What the task asks:
A full, word-for-word copy of the listing below is needed; leave the images out of it.

Collected data:
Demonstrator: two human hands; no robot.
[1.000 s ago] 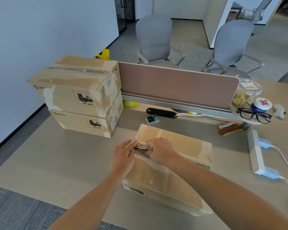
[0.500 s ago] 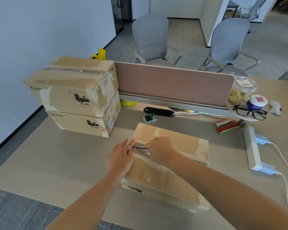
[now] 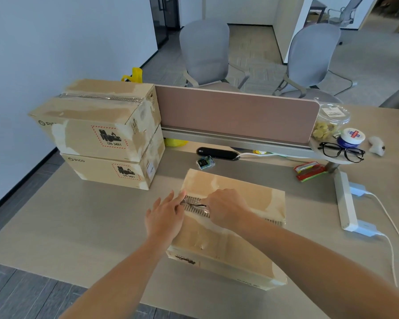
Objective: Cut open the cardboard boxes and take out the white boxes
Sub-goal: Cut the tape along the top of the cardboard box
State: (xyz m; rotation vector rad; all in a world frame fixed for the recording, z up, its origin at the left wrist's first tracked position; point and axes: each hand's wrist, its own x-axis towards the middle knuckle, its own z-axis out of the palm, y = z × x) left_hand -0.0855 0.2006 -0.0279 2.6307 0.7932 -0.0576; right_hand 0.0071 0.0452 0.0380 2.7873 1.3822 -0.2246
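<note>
A flat cardboard box (image 3: 230,240) lies on the desk in front of me, its top seam covered by clear tape (image 3: 195,207). My left hand (image 3: 165,217) rests with straight fingers on the box's left edge, fingertips at the seam's left end. My right hand (image 3: 226,209) is curled over the seam and grips a thin dark tool whose tip shows at the tape. Two more sealed cardboard boxes (image 3: 101,134) are stacked at the desk's back left. No white boxes are visible.
A brown divider panel (image 3: 235,113) stands behind the box. A black device (image 3: 217,154) and a small gadget (image 3: 205,162) lie near it. Red snack packets (image 3: 310,172), glasses (image 3: 342,151), jars and a white power strip (image 3: 347,203) sit at right. Grey chairs stand beyond.
Both hands stay at the seam's left end; my left fingers have spread a little along the box edge. The camera view shifted slightly.
</note>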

Result for this task:
Demonstrator: two human hands; no robot.
[1.000 s ago] 
[0.500 s ago] 
[now] 
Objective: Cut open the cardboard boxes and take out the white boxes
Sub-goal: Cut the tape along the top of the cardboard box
State: (xyz m; rotation vector rad; all in a world frame fixed for the recording, z up, its origin at the left wrist's first tracked position; point and axes: each hand's wrist, its own x-axis towards the middle knuckle, its own z-axis out of the palm, y = z × x) left_hand -0.0855 0.2006 -0.0279 2.6307 0.7932 -0.0576; right_hand 0.0071 0.0452 0.0380 2.7873 1.3822 -0.2246
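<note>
A flat cardboard box (image 3: 230,240) lies on the desk in front of me, its top seam covered by clear tape (image 3: 195,207). My left hand (image 3: 165,217) rests with straight fingers on the box's left edge, fingertips at the seam's left end. My right hand (image 3: 226,209) is curled over the seam and grips a thin dark tool whose tip shows at the tape. Two more sealed cardboard boxes (image 3: 101,134) are stacked at the desk's back left. No white boxes are visible.
A brown divider panel (image 3: 235,113) stands behind the box. A black device (image 3: 217,154) and a small gadget (image 3: 205,162) lie near it. Red snack packets (image 3: 310,172), glasses (image 3: 342,151), jars and a white power strip (image 3: 347,203) sit at right. Grey chairs stand beyond.
Both hands stay at the seam's left end; my left fingers have spread a little along the box edge. The camera view shifted slightly.
</note>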

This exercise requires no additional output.